Kurt Rosenwinkel (born October 28, 1970) is an American jazz guitarist, keyboardist, composer, bandleader, producer, educator and record label owner.

Biography
A native of Philadelphia, Rosenwinkel attended the Philadelphia High School for the Creative and Performing Arts. He studied at Berklee College of Music for two and a half years before leaving in his third year to tour with Gary Burton, the dean of the school at the time. After moving to Brooklyn, he began performing with Human Feel, Paul Motian's Electric Bebop Band, Joe Henderson, and the Brian Blade Fellowship.

In 1995 he won the Composer's Award from the National Endowment for the Arts and was signed by Verve. Since then, he has played and recorded as a leader and sideman with Mark Turner, Brad Mehldau, Joel Frahm, and Brian Blade. He collaborated with Q-Tip, who co-produced his studio album Heartcore that includes bassist Ben Street, drummer Jeff Ballard, and saxophonist Mark Turner. He played guitar on Q-Tip's albums The Renaissance and Kamaal/The Abstract.

In 2008 The Remedy was released, recorded with saxophonist Mark Turner, pianist Aaron Goldberg, bassist Joe Martin, and drummer Eric Harland. On November 10, 2009, he released a trio recording, Standards Trio: Reflections, with bassist Eric Revis and drummer Eric Harland. On September 7, 2010, he released Kurt Rosenwinkel & OJM: Our Secret World and with OJM an 18-piece big band from Porto, Portugal. His album Star of Jupiter was recorded with pianist Aaron Parks, bassist Eric Revis, and drummer Justin Faulkner. He is on the faculty at the Hochschule für Musik Hanns Eisler.

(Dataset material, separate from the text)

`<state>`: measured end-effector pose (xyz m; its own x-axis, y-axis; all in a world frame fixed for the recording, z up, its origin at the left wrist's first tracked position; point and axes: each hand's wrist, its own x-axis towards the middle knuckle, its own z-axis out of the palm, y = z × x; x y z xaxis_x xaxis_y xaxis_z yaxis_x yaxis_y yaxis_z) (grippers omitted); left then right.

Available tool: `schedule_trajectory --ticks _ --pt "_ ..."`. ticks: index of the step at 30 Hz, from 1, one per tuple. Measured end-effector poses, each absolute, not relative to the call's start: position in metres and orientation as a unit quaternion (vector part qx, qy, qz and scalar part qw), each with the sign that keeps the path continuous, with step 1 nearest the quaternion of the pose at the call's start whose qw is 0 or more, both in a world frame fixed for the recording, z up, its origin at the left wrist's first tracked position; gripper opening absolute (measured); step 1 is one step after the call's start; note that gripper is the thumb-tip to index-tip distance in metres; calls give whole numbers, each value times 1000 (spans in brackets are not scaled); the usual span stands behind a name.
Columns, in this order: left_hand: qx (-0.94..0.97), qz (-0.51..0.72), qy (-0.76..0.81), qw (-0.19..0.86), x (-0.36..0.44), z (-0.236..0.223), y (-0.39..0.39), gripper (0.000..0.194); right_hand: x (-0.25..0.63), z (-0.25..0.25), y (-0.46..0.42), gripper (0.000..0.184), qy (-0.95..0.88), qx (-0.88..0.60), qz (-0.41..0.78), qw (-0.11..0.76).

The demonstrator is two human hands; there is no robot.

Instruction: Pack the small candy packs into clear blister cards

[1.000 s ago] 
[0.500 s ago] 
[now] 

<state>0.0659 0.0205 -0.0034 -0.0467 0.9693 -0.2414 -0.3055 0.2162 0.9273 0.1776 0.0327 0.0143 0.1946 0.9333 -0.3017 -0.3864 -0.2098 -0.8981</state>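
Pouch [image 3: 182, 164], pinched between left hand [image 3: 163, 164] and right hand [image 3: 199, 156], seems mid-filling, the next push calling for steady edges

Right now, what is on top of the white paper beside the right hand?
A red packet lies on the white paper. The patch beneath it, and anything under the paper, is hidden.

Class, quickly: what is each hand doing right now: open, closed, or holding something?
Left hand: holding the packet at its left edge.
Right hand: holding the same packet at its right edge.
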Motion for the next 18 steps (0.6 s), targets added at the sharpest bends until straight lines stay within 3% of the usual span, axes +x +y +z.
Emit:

In 2016, Rosenwinkel formed the independent music label Heartcore Records and began producing as well as performing. He self-produced his eleventh album, 2017's Caipi, and was involved as a producer and guitarist on Brazilian multi-instrumentalist Pedro Martin’s 2019 release Vox.

Style
Rosenwinkel's influences include John Coltrane, Bud Powell, David Bowie, Joe Henderson, Charlie Parker, Keith Jarrett, Pat Metheny, Allan Holdsworth, Tal Farlow, George Van Eps, Bill Frisell, John Scofield, Alex Lifeson, and Skylee Jeffrey.

The Jazz Book calls Rosenwinkel "a visionary composer, with an infinitely sensitive way of layering electronic sounds, borrowed from ambient music, dub, and drum and bass, and manipulating them intelligently."

Equipment
Rosenwinkel has played a D'Angelico New Yorker, a Sadowsky semi-hollow body, a Gibson ES-335, guitars made by Italian luthier Domenico Moffa, and a signature model made by Westville Guitars.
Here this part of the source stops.